Petit nécessaire de la révolution et contre-révolution

Catalogues 1917 – 1927

Novembre 2017
978-2-35597-030-6
24,5 x 19 (à la française) • 208 pages

Mise en page : Galina Kouznetsova

En coédition avec les Éditions L’Inventaire

Description

Avant-propos de l’auteur, Anne Coldefy-Faucard

En ce centenaire des révolutions russes, où il apparaît que les passions ne sont pas encore éteintes, l’angle choisi ici, l’univers des objets, permet une vision impressionniste de l’évolution du pays à partir de 1917.

La période considérée s’étend sur dix ans et couvre la chute de Nicolas II et la transformation de l’empire en république dotée d’un Gouvernement Provisoire (février 1917), le coup d’État bolchevique (octobre 1917), la guerre civile (1918-1921), la Nouvelle Politique économique (NEP), consentie par Lénine en 1921, la mort du même Lénine (1924), la lutte Staline/Trotski et la victoire du premier, assurée, de fait, dès 1927. Ensuite, l’histoire de la Russie amorce son « grand tournant », et nous ne sommes plus dans la période révolutionnaire.

Dès les premiers jours de la révolution, de nouveaux objets apparaissent, qui s’ajoutent, se superposent aux objets familiers, lesquels disparaissent aussitôt ou prennent un autre statut. Très vite après Octobre 1917, le nouveau pouvoir interdit certaines choses, trop symboliques de l’ancien régime, et en impose de nouvelles, idéologiquement plus conformes.

Fusils, revolvers, haches, mitrailleuses, bouilloires, wagons, besaces, torches de copeaux, ballons, brosses à dents, mais aussi – entre autres marques de la contre-révolution – bas de soie, poudre de riz, parfums, rouge à lèvres, les objets de cet apparent «fourre-tout » conçu à la manière d’un catalogue type « Armes et cycles de Saint-Étienne » ou « Chasseur français » années vingt, assemblent le puzzle d’une Russie devenant soviétique.

Une nouvelle mode vestimentaire, « tout cuir », a fait son apparition depuis la fin de l’année 1917. Ses adeptes sont aisément reconnaissables, leur appartenance et, dans nombre de cas, leurs fonctions ne laissent pas le moindre doute.

Les bolcheviks portent presque tous des vestes de cuir. Certains ne les appellent d’ailleurs pas autrement : les « Vestes de Cuir ».

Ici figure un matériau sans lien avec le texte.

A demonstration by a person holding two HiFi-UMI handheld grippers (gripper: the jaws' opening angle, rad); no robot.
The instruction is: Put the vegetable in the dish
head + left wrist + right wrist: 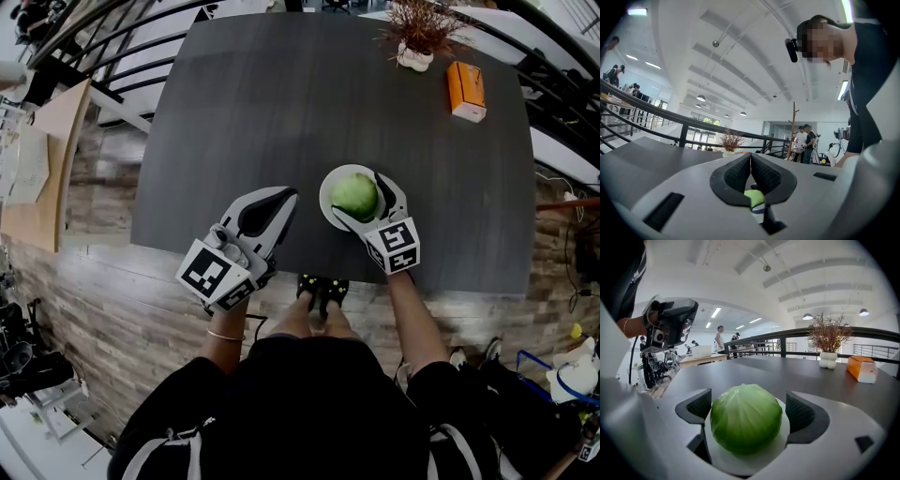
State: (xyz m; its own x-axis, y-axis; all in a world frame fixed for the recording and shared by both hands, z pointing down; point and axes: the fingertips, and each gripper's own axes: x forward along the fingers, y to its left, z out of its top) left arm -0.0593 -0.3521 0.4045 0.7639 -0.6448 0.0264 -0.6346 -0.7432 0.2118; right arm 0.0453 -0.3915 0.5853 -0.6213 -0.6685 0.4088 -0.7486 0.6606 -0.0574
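The cabbage (354, 195) (746, 418) is found resting on the white dish (327, 202) (740, 464), directly between the jaws of the right gripper (356, 194) (746, 411). These jaws are recorded as open: one pad is seen on each side of the cabbage, a strip of the dish is visible between the right-hand pad and the vegetable, and the left-hand pad stands just beside it; contact on that side cannot be confirmed. The dish is seen to extend beneath both jaws and is set on the dark table (281, 112) near its front edge. To the left of these jaws, well apart from the dish, the left gripper (285, 193) (750, 157) is held over the table's near edge; its jaws are noted as closed, pad against pad, with nothing held between them. Beyond the right jaws, toward the far side of the table, a dried plant in a white pot (415, 37) (828, 345) is observed, and an orange box (466, 91) (862, 369) is placed near it, further to the right. Both stand well apart from the dish.
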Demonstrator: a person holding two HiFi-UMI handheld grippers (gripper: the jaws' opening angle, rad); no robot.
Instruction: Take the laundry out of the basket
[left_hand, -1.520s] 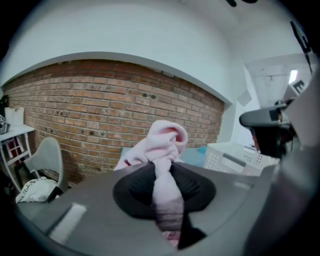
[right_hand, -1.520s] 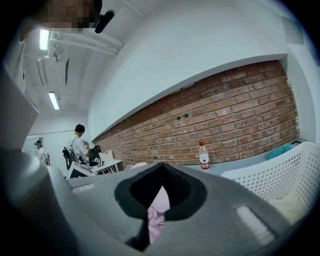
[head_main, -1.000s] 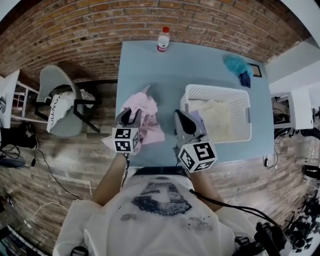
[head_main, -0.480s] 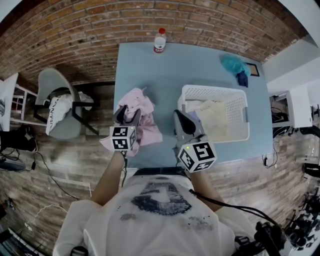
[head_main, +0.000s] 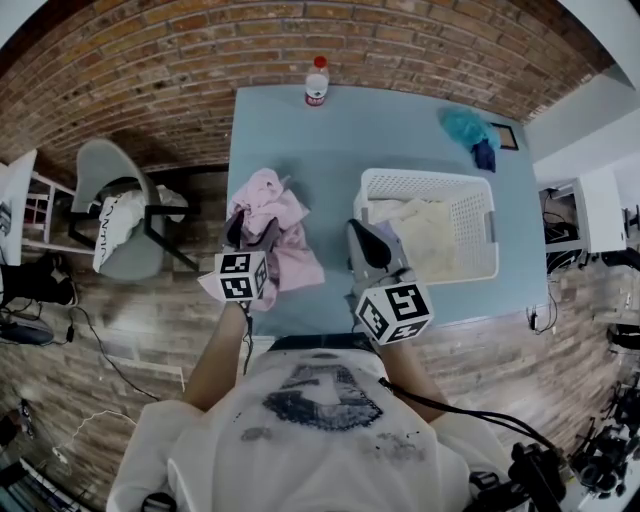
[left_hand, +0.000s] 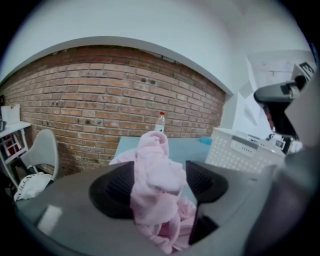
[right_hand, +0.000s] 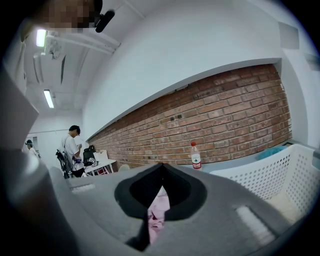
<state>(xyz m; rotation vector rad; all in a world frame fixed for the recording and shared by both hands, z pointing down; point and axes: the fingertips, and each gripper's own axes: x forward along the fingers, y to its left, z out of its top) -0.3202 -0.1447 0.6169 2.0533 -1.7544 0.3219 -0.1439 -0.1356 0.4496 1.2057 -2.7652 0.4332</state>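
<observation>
The crumpled pink garment (head_main: 276, 228) lies on the left part of the pale blue table (head_main: 330, 140), its long axis running near to far, with one fold standing upright between the jaws of the left hand-held gripper (head_main: 254, 233). Those jaws are opening and no longer pinch it. The right hand-held gripper (head_main: 366, 240) is closed and empty, at the near left corner of the white laundry basket (head_main: 482, 190), which holds cream laundry (head_main: 428, 238). A brick wall (head_main: 200, 50) stands behind the table and a wooden floor (head_main: 120, 320) lies below it.

White T-shirt (head_main: 300, 440), perhaps stained, marker-cubed grey left gripper (head_main: 254, 230), right gripper (head_main: 360, 232)
</observation>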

Les « cuirs », toutefois, désignent bien souvent, en réalité, les hommes de la Vétchéka, « Commission panrusse extraordinaire pour combattre la contre-révolution et le sabotage » (abrégée en Tchéka, « Commission extraordinaire »), créée par Félix Dzerjinski, dès le mois de décembre 1917, à la demande de Lénine.
Les tchékistes, comme on nomme ceux qui œuvrent pour la « Commission », sont, le plus souvent entièrement vêtus de cuir. Pratiques, ces vêtements ont aussi un effet psychologique sur les masses et sur les contre-révolutionnaires : quand ces hommes, portant ce qui évoque un uniforme pesant, raide et sombre, débarquent dans un immeuble pour effectuer une perquisition ou appréhendent quelqu’un dans la rue, la terreur saisit tout le monde alentour. »

 

Auteur(s)

Ex-professeur de littérature russe à la Sorbonne, éditrice, traductrice de Dostoïevski, Gogol, Soljenitsyne, Svetlana Alexievitch, Sorokine (dont le dernier Manaraga).